*What to do*:
Look below for the line holding "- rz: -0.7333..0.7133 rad" and the line holding "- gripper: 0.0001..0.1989". Repeat those two and everything between, exactly.
· · · ·
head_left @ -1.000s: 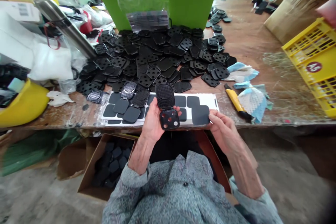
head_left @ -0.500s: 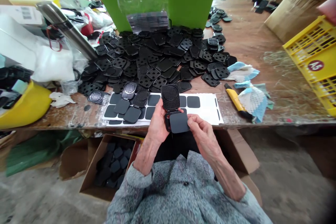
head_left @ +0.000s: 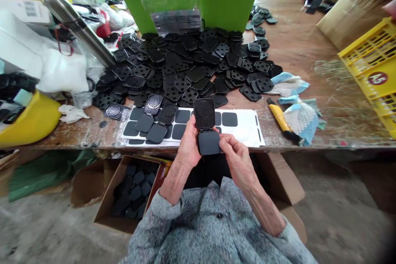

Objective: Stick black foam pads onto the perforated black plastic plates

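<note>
An opened black hinged piece point(head_left: 204, 114) is in my left hand point(head_left: 189, 145), its patterned half up and its flat half toward me. A dark rounded-square pad point(head_left: 208, 143) lies over the flat half, lined up with it. The fingers of my right hand point(head_left: 233, 150) pinch the pad's right edge. Behind my hands lies a white sheet point(head_left: 247, 128) with rows of dark pads. Two opened hinged pieces point(head_left: 156, 133) rest on its left part. Beyond it spreads a large heap of black pieces point(head_left: 185, 66).
A yellow cutter point(head_left: 279, 119) and blue-white cloths point(head_left: 300, 117) lie right of the sheet. A yellow crate point(head_left: 371, 70) stands far right, a steel flask point(head_left: 80, 31) and yellow bowl point(head_left: 40, 121) left. Below the table edge, a cardboard box point(head_left: 123, 225) holds dark pieces.
The pad has moved left onto the flat half of the hinged piece and now covers it; before, it sat off to the right. The view has shifted slightly.
</note>
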A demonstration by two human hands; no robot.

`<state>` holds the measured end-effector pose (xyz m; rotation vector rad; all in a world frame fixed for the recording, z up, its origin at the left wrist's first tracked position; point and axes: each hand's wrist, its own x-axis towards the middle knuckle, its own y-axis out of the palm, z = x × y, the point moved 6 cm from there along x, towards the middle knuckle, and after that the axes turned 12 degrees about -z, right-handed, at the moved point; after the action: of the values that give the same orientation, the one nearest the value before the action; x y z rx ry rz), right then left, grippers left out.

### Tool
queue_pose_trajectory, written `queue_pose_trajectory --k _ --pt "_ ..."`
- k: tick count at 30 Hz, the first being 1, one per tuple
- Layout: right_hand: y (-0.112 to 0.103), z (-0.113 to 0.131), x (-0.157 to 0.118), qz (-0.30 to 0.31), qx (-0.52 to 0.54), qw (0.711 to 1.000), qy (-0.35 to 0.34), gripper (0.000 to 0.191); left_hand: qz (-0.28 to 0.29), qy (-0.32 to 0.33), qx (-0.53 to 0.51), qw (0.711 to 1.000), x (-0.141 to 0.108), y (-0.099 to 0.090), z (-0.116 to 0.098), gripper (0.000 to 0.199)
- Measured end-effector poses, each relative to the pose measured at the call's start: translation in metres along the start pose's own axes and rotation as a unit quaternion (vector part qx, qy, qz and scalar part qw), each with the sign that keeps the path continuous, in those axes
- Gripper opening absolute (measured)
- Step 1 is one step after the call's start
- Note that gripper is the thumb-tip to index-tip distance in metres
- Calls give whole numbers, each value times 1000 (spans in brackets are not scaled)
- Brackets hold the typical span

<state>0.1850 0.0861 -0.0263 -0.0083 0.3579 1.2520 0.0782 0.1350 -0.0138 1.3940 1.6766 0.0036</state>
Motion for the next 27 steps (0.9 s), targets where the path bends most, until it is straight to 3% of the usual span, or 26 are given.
queue_pose_trajectory --k 17,27 --pt "1 2 2 -6 -16 1000 -15 18 11 -2 -5 1000 3 -2 2 40" --pt "2 3 3 -3 -34 999 -27 16 -11 -7 -1 1000 4 -4 2 41"
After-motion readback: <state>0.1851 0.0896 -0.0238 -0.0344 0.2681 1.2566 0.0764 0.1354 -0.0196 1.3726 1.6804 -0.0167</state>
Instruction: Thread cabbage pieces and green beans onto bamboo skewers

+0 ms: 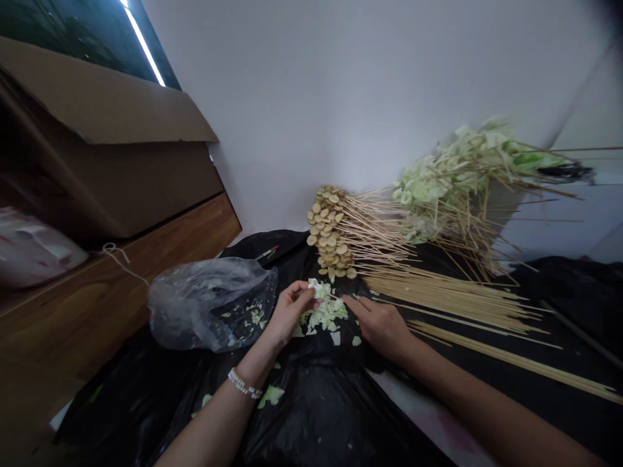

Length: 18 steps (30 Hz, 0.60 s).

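My left hand, with a beaded bracelet on the wrist, pinches a piece of pale cabbage. Below its fingers lies a small heap of chopped cabbage on black plastic. Just to the right, my right hand has its fingers closed around a thin bamboo skewer, whose end points left toward the cabbage. Most of that skewer is hidden by the hand. Beyond the hands are stacked skewers of round, pale slices. Bare bamboo skewers lie in a bundle beside my right hand.
A clear plastic bag with cabbage scraps lies at the left. Skewered cabbage is piled at the back right. A cardboard box stands on a wooden surface at the left. A pen rests near the wall.
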Each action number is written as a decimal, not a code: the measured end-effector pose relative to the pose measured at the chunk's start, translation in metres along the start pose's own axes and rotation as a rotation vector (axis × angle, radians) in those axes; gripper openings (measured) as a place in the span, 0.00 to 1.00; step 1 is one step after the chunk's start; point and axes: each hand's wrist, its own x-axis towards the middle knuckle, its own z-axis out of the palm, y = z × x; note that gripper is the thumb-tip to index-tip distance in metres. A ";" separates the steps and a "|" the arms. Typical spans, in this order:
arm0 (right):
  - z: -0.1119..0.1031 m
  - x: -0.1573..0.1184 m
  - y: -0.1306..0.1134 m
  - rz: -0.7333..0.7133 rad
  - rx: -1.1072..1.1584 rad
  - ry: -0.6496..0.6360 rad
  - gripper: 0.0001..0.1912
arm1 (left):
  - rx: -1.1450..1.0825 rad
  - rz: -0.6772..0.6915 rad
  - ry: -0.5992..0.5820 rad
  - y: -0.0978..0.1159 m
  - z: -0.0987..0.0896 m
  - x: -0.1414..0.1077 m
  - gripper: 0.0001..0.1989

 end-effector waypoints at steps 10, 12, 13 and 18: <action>0.004 -0.001 0.001 -0.035 0.008 0.040 0.22 | -0.195 -0.199 0.053 0.001 -0.001 0.002 0.14; 0.003 -0.001 0.001 -0.030 0.004 0.034 0.22 | -0.191 -0.195 0.032 0.002 -0.001 0.002 0.14; 0.003 -0.001 0.001 -0.029 0.003 0.034 0.22 | -0.189 -0.194 0.025 0.001 -0.002 0.002 0.15; 0.003 -0.001 0.001 -0.047 0.017 0.071 0.22 | -0.091 -0.080 0.041 -0.002 -0.002 0.002 0.16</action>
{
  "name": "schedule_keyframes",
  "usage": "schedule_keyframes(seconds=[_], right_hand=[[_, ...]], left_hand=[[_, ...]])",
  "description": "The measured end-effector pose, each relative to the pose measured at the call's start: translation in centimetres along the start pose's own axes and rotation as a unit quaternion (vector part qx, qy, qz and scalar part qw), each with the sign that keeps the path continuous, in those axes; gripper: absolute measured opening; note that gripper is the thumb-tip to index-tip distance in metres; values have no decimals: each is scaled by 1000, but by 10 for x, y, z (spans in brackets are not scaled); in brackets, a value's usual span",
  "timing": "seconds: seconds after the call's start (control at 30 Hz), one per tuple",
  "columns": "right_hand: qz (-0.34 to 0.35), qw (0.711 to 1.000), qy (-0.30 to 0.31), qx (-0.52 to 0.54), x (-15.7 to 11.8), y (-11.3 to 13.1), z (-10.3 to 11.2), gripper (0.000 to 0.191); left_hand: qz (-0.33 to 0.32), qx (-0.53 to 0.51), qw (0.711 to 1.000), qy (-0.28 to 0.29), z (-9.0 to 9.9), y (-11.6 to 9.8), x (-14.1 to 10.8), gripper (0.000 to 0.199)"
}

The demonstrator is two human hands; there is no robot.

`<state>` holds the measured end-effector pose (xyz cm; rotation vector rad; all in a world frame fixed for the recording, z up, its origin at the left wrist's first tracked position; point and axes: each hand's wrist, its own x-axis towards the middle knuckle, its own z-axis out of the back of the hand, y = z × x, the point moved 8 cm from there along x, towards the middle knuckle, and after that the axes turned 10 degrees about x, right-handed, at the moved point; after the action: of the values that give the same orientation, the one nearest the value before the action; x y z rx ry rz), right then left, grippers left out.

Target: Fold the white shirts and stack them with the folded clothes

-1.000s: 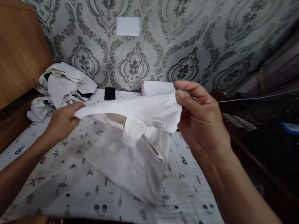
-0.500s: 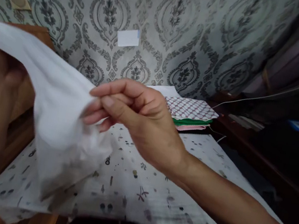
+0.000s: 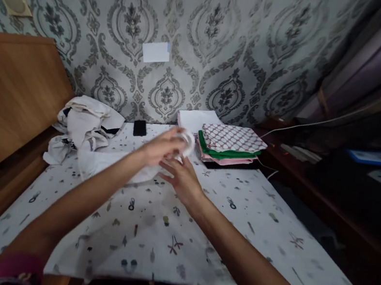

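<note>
handling bunched white cloth [image 3: 189, 144] with both hands over the far half of the counter [image 3: 144, 237], near its middle. left hand [image 3: 163, 148]: grip closed on the bunch, fingers wrapped round it, motion blur on the details. right hand [image 3: 184, 177]: just below and beside the left, fingers parted, close to the cloth; can't tell if that grip pinches any of it.

a white length of fabric [image 3: 140, 178] lies on the counter, passing behind the left forearm; can't tell if it joins the bunch. on the left it meets a crumpled white pile [image 3: 86, 119] with black patches, near the wooden panel [image 3: 1, 104]. small flat black object [image 3: 139, 128] sits just right of the pile.

folded stack right of the hands: checked cloth [image 3: 233, 139] on top, green cloth [image 3: 223, 155] under it, pink cloth [image 3: 233, 163] below that. folded white piece [image 3: 196, 118] just behind the stack, by the patterned wall [image 3: 214, 21]. white card [image 3: 155, 52] on the wall.
</note>
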<state>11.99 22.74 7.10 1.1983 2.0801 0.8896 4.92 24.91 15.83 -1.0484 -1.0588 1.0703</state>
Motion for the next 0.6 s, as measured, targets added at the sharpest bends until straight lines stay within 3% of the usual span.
schedule_keyframes(seconds=[0.07, 0.1, 0.17, 0.2, 0.23, 0.33, 0.4, 0.47, 0.6], right_hand=[[-44, 994, -76, 67, 13, -18, 34, 21], [-65, 988, -110, 89, 17, -25, 50, 14], [-90, 978, -150, 112, 21, -33, 77, 11], [-92, 976, -155, 118, 23, -34, 88, 11], [-89, 976, -156, 122, 23, -34, 98, 11], [-76, 978, -140, 132, 25, -34, 114, 11], [-73, 981, -123, 131, 27, -34, 115, 11], [-62, 985, -115, 116, 31, -30, 115, 13], [-14, 995, -101, 20, 44, 8, 121, 8]], left_hand=[[5, 117, 992, 42, -10, 39, -27, 46], [5, 204, 979, 22, 1, 54, -42, 42], [32, 405, 911, -76, 47, 75, -75, 35], [72, 492, 854, -155, 80, 82, -96, 35], [116, 555, 800, -195, 109, 89, -116, 39], [198, 571, 750, -269, 179, 108, -172, 53], [249, 551, 747, -275, 204, 126, -199, 57], [278, 533, 756, -258, 212, 140, -213, 51], [265, 454, 813, -252, 218, 136, -218, 40]])
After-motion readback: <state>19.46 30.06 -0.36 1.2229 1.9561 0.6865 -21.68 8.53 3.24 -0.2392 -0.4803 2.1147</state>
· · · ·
*Expected output*:
  - rz: -0.7333..0.7133 rad
  - rx: -1.1072..1.1584 rad
  - ry: -0.6496..0.6360 rad
  - gripper: 0.0001..0.1912
arm1 (left):
  - rx: -1.1450..1.0825 rad
  - rz: -0.6772..0.6915 rad
  - ry: -0.5992..0.5820 rad
  - y: -0.0978..0.1159 m
  - z: -0.0987..0.0896 m
  - x: -0.1414..0.1077 m
  - gripper: 0.0001..0.1989

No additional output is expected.